**What to work on:**
With the pictures left out, transcribe exactly the lines from the one with "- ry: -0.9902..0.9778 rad" through the end of the data.

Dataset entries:
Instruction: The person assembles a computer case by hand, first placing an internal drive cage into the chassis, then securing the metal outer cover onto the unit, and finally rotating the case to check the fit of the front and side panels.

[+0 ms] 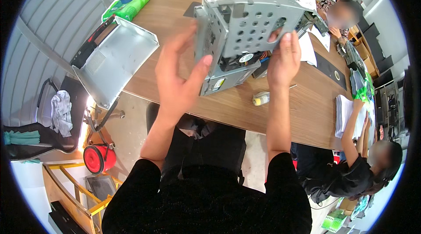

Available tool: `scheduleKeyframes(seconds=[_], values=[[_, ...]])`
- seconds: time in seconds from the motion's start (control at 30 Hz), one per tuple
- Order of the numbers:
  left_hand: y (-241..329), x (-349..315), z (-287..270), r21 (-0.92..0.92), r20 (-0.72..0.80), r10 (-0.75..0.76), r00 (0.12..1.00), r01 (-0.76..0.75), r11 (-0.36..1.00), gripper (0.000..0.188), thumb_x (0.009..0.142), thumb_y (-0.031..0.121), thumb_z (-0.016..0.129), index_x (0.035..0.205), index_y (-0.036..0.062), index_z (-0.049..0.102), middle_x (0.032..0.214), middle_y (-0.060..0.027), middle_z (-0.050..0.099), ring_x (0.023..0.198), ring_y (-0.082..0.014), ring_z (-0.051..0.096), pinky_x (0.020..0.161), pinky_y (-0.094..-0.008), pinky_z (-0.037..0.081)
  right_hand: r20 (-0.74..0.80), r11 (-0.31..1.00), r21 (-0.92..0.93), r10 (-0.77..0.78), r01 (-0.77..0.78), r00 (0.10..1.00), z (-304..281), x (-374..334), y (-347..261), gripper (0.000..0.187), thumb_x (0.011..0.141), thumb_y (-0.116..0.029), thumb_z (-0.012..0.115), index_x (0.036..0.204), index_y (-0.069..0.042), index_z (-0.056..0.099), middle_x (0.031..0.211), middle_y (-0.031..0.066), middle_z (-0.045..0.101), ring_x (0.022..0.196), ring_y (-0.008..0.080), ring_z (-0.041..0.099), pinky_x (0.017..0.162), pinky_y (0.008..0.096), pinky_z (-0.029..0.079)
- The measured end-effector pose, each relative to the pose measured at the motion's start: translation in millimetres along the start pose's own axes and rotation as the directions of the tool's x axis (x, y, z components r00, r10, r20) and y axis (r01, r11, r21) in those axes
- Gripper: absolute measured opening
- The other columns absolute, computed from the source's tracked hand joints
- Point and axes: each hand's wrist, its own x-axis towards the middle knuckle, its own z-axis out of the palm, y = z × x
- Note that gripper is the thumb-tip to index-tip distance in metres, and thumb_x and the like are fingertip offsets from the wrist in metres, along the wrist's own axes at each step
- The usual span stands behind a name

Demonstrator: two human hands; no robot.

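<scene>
A grey metal computer case [252,27] with a pattern of round holes stands on the wooden table before me, its inside partly exposed. Wires and a dark round part [246,58] show in the gap beneath the perforated panel. My left hand [177,73], slightly blurred, is at the case's left side with fingers and thumb spread; whether it touches the metal I cannot tell. At the right edge, my right hand [284,60] grips the case, a fingertip showing in the oval hole. A yellow-and-clear screwdriver [261,98] lies below, near the right forearm.
A detached grey side cover [116,60] rests at the table's left edge. Green packages [129,1] lie behind it. Papers [344,115] and a dark mat with a tape roll [337,75] are on the right. Other people sit at the far and right sides. A red bucket [99,158] stands on the floor.
</scene>
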Motion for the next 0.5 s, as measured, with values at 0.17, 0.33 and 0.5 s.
scheduleKeyframes(seconds=[0.17, 0.33, 0.5], values=[[8, 35, 3, 0.054, 0.037, 0.151, 0.988, -0.153, 0.987, 0.057, 0.079, 0.013, 0.071, 0.131, -0.0015, 0.050, 0.134, -0.0194, 0.052, 0.121, -0.0307, 0.052, 0.100, -0.0410, 0.042, -0.058, 1.000, 0.001, -0.026, 0.026, 0.998, 2, -2, 13, 0.026, 0.101, -0.026, 0.046, 0.099, -0.002, 0.057, 0.083, 0.0025, 0.059, 0.077, 0.0093, 0.051, 0.072, 0.0233, 0.040], [-15, 78, 12, 0.150, 0.209, 0.361, 0.909, -0.395, 0.907, 0.064, 0.083, 0.029, 0.068, 0.135, -0.0006, 0.046, 0.138, -0.0206, 0.048, 0.126, -0.0331, 0.048, 0.104, -0.0411, 0.037, -0.095, 0.995, -0.036, -0.100, 0.097, 0.990, 9, 0, 18, 0.026, 0.100, -0.023, 0.046, 0.088, -0.002, 0.056, 0.075, 0.0005, 0.056, 0.070, 0.0078, 0.047, 0.063, 0.0237, 0.038], [-32, 65, 27, -0.036, 0.205, 0.160, 0.966, -0.156, 0.987, 0.076, 0.088, 0.045, 0.061, 0.142, -0.0024, 0.037, 0.137, -0.0179, 0.048, 0.126, -0.0282, 0.047, 0.107, -0.0387, 0.033, -0.094, 0.996, -0.041, -0.086, 0.083, 0.992, 9, 1, 14, 0.027, 0.099, -0.023, 0.048, 0.087, 0.000, 0.057, 0.074, 0.0012, 0.056, 0.069, 0.0077, 0.048, 0.062, 0.0241, 0.039]])
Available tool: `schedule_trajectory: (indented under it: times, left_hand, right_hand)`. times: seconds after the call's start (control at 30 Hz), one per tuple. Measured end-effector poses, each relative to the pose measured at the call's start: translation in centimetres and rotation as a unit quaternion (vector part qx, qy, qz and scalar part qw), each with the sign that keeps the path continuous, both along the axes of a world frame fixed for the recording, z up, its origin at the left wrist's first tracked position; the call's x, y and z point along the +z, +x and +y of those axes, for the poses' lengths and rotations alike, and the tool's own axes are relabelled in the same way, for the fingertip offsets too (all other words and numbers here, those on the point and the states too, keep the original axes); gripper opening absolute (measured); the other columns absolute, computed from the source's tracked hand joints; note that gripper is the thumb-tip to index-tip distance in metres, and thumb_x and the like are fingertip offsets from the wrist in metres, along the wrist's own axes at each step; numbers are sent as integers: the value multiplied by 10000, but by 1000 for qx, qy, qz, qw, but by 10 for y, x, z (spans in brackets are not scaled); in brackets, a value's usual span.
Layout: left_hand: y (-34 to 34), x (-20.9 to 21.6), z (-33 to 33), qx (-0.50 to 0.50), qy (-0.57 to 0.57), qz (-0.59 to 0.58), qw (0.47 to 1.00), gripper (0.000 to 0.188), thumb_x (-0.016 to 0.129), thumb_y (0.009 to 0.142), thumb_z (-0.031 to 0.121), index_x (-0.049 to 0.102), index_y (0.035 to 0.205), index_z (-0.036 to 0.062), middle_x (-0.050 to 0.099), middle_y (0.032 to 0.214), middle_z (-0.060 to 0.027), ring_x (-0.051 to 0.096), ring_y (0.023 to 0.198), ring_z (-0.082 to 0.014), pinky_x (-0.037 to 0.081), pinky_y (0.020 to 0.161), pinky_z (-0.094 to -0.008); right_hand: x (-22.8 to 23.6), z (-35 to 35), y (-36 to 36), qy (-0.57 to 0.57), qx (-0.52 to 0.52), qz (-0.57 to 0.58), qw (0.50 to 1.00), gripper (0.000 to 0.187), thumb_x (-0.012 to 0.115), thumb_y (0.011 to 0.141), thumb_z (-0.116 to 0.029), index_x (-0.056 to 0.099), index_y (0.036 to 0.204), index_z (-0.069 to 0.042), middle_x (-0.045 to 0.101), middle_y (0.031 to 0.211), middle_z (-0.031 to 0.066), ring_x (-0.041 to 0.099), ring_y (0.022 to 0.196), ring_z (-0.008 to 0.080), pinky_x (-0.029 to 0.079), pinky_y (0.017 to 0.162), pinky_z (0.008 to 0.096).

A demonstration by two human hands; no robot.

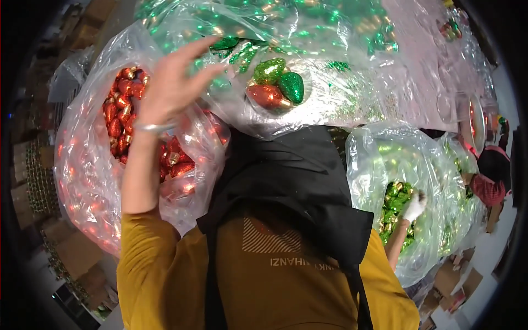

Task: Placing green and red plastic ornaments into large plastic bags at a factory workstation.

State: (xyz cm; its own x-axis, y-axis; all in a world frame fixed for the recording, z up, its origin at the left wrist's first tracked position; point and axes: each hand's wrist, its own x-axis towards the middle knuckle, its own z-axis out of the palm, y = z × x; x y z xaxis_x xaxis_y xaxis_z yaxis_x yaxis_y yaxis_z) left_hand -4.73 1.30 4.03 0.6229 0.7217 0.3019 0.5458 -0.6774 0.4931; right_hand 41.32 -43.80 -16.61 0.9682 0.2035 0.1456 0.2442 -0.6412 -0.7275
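My left hand [177,80] is raised at the upper left, blurred, with its fingers stretched out and apart and nothing seen in it. It passes above a clear plastic bag [82,181] of red glitter bulb-shaped ornaments [124,104] with gold caps. On the plastic-covered table ahead lie a red bulb ornament [266,95], a light green one [269,71] and a dark green one [291,87], touching each other. My right hand [413,208], in a white glove, is at the opening of another clear bag [368,159], over light green bulb ornaments [397,201]. Its fingers are too small and blurred to read.
A large clear bag of green ornaments [308,22] stretches across the far side of the table [423,93]. At the right edge is another person's red sleeve [489,190]. Cardboard boxes [77,250] stand on the left, with more boxes [448,275] at the lower right.
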Motion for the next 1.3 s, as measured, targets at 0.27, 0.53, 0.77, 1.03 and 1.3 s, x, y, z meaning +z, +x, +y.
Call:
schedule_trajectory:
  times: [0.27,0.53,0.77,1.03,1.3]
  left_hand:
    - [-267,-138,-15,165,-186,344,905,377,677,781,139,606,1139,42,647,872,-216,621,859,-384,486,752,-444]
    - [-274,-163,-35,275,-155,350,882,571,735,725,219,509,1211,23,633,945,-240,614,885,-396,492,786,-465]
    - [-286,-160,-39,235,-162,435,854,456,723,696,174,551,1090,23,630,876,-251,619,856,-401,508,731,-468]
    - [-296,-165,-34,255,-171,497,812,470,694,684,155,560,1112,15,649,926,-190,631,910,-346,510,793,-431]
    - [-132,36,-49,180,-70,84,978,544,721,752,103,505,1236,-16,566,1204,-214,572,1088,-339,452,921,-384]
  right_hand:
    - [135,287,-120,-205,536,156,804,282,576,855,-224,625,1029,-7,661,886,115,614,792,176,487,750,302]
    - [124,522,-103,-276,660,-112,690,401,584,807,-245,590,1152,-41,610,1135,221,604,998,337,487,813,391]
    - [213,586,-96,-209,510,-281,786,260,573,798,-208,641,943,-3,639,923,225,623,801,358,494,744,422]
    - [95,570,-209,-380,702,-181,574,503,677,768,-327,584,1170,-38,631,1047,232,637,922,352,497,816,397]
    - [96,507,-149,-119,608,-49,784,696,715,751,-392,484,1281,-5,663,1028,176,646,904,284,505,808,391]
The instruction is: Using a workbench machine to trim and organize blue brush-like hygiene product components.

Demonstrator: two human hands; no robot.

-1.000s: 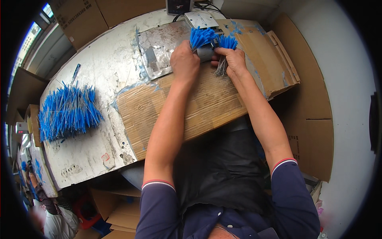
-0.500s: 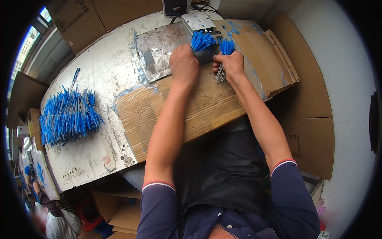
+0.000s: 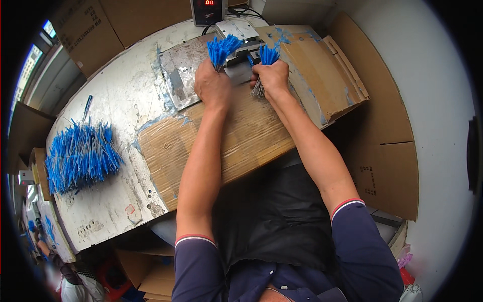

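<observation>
My left hand (image 3: 212,86) is closed in a fist around a bundle of thin wire pieces with blue heads (image 3: 221,49). The heads stick up and fan out above the fist. To its right, my right hand (image 3: 273,77) grips a smaller bundle of the same blue-headed wire pieces (image 3: 268,55). Bare silvery wire ends (image 3: 258,89) hang out below that hand. Both hands are over the far part of the table, just in front of a small metal machine (image 3: 236,31). A large pile of blue-headed wire pieces (image 3: 83,158) lies on the left of the table.
Flattened cardboard (image 3: 216,146) covers the table's near edge, beside a metal plate (image 3: 181,65). A cardboard box (image 3: 322,75) stands right of my hands. Behind the machine is a black box with a red display (image 3: 208,11). A pen (image 3: 87,106) lies behind the pile. Another person (image 3: 70,282) is at lower left.
My left hand has turned, so its bundle points more upward instead of leaning right. Both hands have shifted slightly left, and the whole view has moved a little. Both bundles are still held.
</observation>
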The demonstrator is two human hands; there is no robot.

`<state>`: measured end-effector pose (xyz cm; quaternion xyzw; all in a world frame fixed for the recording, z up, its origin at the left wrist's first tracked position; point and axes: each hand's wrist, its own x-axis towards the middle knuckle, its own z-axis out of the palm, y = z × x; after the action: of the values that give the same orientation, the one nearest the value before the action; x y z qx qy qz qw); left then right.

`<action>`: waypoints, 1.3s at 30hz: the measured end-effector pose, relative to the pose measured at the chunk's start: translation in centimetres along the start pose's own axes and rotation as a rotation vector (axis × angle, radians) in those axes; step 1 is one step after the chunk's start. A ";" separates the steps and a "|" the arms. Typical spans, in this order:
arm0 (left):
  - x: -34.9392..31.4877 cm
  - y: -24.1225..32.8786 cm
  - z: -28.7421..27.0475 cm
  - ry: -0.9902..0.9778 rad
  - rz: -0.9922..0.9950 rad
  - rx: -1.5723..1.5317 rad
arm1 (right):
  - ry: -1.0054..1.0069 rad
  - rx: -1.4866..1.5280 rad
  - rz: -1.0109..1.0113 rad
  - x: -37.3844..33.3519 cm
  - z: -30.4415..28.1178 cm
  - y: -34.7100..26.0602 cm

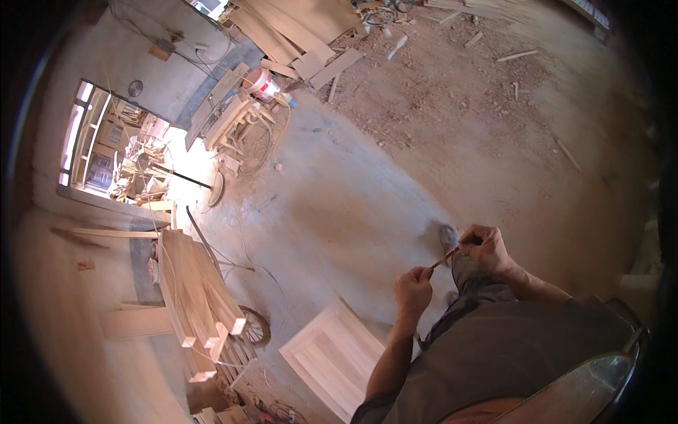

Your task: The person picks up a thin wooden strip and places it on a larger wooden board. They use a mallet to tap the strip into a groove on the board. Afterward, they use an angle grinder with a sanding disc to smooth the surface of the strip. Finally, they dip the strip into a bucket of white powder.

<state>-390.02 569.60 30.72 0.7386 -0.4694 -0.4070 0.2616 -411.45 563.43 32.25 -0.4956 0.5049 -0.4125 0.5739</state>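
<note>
Head view is looking down on a wide dusty floor that is filling most of the scene, with wood scraps lying scattered at the far right. Over at the far side a heap of pale planks is leaning together, and just near of it a red and white bucket is standing beside a wooden workbench. On the left, bright daylight is pouring through a doorway. Nearer on the left, a stack of long timber beams is lying on a cart, its wheel showing just at the right of the stack. Right beside that, at the near centre, a pale panelled wooden board is lying flat on the floor, close to the person's left forearm. The person's grey trouser leg is stretching out below the hands, the foot resting on the floor. Now the hands: the left hand is closing in a pinch on the near end of a thin pencil-like stick, and the right hand is curling tight around its far end, so the stick is hanging slantwise between both hands, above the knee.
</note>
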 end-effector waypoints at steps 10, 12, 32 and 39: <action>29.1 5.4 -15.5 0.361 -0.063 -0.015 | -0.229 -0.272 -0.331 34.8 14.0 -8.3; 33.5 5.7 -20.1 0.417 -0.111 -0.072 | -0.284 -0.267 -0.384 40.8 18.4 -10.7; 101.7 10.5 -52.5 0.171 -0.050 -0.565 | 0.160 -0.383 0.314 99.8 25.3 -12.3; 121.7 12.4 -63.1 0.395 -0.122 -0.779 | -0.095 -0.437 0.286 127.5 37.3 -12.2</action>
<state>-314.73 454.32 30.48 0.6750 -0.1775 -0.4192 0.5806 -355.12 442.91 22.50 -0.5500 0.6195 -0.1847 0.5288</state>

**Result for this exercise:**
  - ry: -0.9902..0.9778 rad
  - rz: -0.9922..0.9950 rad
  - rx: -1.5723..1.5317 rad
arm1 (right):
  - ry: -1.0054..1.0069 rad
  - rx: -1.4866..1.5280 rad
  - rz: -1.0109..1.0113 rad
  - x: -37.3844..33.3519 cm
  - z: -30.4415..28.1178 cm
  - y: -34.7100..26.0602 cm


Your task: The person picks up a thin wooden strip and places it on a larger wooden board. They use a mallet to tap the strip into a groove on the board. Afterward, they use an angle grinder with a sanding disc to smooth the surface of the strip. Finally, they dip the strip into a bucket of white powder.

<state>-390.02 569.60 30.72 0.7386 -0.4694 -0.4070 0.2616 -411.45 563.43 32.25 -0.4956 0.5049 -0.4125 0.5739</state>
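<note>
Head view is looking down on a wide dusty floor that is filling most of the scene, with wood scraps lying scattered at the far right. Over at the far side a heap of pale planks is leaning together, and just near of it a red and white bucket is standing beside a wooden workbench. On the left, bright daylight is pouring through a doorway. Nearer on the left, a stack of long timber beams is lying on a cart, its wheel showing just at the right of the stack. Right beside that, at the near centre, a pale panelled wooden board is lying flat on the floor, close to the person's left forearm. The person's grey trouser leg is stretching out below the hands, the foot resting on the floor. Now the hands: the left hand is closing in a pinch on the near end of a thin pencil-like stick, and the right hand is curling tight around its far end, so the stick is hanging slantwise between both hands, above the knee.
</note>
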 end-effector waypoints at steps 10, 12, 32 and 39: <action>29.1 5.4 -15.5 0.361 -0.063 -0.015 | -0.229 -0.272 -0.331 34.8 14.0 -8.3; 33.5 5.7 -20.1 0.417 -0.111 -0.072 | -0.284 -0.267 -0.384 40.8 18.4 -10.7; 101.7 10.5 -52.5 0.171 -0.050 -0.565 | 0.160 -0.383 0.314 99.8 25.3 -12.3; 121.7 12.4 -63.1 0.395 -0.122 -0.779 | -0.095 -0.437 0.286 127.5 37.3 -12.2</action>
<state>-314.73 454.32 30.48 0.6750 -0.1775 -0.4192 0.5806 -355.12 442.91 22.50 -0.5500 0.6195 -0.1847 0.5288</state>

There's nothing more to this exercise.